Finding Specific Items in my Blog

  • Select appropriate TAGS from the list in the left hand column
  • Browse the archive in the left hand column

Friday, November 30, 2007

Thursday, November 29, 2007

Sunday, November 25, 2007

Friday, November 23, 2007

Wednesday, November 14, 2007

Stappled Condoms-others' Joke our Reality !

Isn't it sad and maybe reflective when what other see as a joke and blog about, has actually happened in South Africa and maybe effected the life of those who relied on the service!

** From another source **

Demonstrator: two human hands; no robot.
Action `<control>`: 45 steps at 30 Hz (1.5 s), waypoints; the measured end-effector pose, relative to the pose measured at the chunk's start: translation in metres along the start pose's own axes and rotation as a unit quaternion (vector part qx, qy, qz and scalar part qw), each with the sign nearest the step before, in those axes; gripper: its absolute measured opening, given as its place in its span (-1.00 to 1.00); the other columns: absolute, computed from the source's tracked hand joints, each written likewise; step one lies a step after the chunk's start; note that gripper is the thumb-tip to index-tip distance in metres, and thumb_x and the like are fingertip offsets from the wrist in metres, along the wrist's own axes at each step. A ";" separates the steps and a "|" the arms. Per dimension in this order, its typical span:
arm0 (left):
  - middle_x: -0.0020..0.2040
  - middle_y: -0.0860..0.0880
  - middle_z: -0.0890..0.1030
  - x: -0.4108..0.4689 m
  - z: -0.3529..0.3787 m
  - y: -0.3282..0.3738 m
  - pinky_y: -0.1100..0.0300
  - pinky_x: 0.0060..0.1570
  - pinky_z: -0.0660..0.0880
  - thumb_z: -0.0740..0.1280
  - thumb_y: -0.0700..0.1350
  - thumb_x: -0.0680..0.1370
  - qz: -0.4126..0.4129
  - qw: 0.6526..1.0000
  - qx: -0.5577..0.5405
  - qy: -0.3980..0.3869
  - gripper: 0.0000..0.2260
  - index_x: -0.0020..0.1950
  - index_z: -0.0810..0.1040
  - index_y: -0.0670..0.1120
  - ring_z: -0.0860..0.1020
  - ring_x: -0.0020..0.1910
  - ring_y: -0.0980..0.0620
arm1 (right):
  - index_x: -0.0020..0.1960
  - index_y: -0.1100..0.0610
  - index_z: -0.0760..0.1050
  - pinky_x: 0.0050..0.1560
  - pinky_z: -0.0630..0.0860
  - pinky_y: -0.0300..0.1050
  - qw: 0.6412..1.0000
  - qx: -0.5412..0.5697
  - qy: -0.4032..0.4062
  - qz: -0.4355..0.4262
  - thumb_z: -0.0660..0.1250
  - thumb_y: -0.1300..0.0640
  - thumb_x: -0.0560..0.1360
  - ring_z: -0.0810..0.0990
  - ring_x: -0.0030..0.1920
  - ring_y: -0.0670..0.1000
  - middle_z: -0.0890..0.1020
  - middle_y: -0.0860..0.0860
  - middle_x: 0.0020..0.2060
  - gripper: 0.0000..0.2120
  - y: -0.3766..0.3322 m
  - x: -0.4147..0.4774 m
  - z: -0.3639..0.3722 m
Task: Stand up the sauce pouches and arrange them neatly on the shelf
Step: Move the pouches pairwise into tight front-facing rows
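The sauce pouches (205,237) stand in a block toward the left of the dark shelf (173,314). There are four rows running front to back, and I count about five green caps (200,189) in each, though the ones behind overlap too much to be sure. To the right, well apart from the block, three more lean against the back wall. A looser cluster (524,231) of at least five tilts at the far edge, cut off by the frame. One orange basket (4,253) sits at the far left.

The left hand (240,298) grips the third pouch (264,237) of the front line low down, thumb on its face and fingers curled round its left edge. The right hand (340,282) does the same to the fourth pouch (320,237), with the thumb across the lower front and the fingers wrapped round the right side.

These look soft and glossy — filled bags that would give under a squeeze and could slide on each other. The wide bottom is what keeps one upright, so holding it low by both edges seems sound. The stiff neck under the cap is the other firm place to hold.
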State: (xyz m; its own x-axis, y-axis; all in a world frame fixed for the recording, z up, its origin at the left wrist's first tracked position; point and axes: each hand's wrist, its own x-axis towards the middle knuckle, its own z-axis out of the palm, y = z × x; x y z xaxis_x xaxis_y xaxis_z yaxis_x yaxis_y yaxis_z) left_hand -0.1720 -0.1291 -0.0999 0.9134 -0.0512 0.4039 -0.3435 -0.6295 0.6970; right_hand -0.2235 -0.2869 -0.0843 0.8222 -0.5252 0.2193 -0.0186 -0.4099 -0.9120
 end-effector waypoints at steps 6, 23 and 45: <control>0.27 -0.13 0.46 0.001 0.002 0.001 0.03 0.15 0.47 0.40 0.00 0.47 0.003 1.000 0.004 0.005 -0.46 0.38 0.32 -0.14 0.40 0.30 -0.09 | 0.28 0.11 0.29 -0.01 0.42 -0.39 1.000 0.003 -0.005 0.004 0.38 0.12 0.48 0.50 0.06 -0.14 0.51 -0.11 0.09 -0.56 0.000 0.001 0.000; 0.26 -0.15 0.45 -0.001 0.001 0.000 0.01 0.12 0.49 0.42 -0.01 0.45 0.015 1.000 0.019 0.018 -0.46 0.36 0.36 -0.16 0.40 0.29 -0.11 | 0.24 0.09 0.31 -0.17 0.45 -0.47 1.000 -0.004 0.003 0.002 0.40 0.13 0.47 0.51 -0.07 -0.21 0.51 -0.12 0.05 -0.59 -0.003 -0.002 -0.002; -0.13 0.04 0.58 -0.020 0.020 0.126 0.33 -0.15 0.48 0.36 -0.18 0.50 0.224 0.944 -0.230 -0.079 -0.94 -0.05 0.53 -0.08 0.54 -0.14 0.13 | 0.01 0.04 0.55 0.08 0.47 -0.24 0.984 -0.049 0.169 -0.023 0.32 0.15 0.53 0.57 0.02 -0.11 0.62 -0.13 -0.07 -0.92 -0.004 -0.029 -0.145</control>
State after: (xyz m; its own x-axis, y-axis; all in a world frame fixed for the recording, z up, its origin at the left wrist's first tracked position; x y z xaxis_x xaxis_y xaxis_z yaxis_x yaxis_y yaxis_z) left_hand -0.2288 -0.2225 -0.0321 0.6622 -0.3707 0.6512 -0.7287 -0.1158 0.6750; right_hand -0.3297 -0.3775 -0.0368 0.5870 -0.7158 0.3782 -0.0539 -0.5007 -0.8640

http://www.iambetterthanu.com/2007/11/13/safe-sex-for-idiots/#comment-771

Tuesday, October 9, 2007

Africa & The CDM


The Clean Development Mechanism (CDM) arrises from the Kyoto agreement and is essentially a mechanism that finances renewable energy projects. As part of the mechanism Designated National Authorities are established as focal points. Looking at the map below of all CDM projects Africa is clearly a looser.


Without South Africa, there are only 5 projects in sub Saharan Africa. The dot in Mali is an error, its a Honduran project.

Africa has 33% percent of the DNAs and manages just 2.5% of the projects!

With all our talk about not wanting handouts and the massive rural energy and sanitation problems, why don't we perform better? Maybe its because we spend our time enthusing about a one off junk windmill and how it shows how brilliant we are and leave it to the politicians to be a DNA and presumably spend their time strategising & concretising.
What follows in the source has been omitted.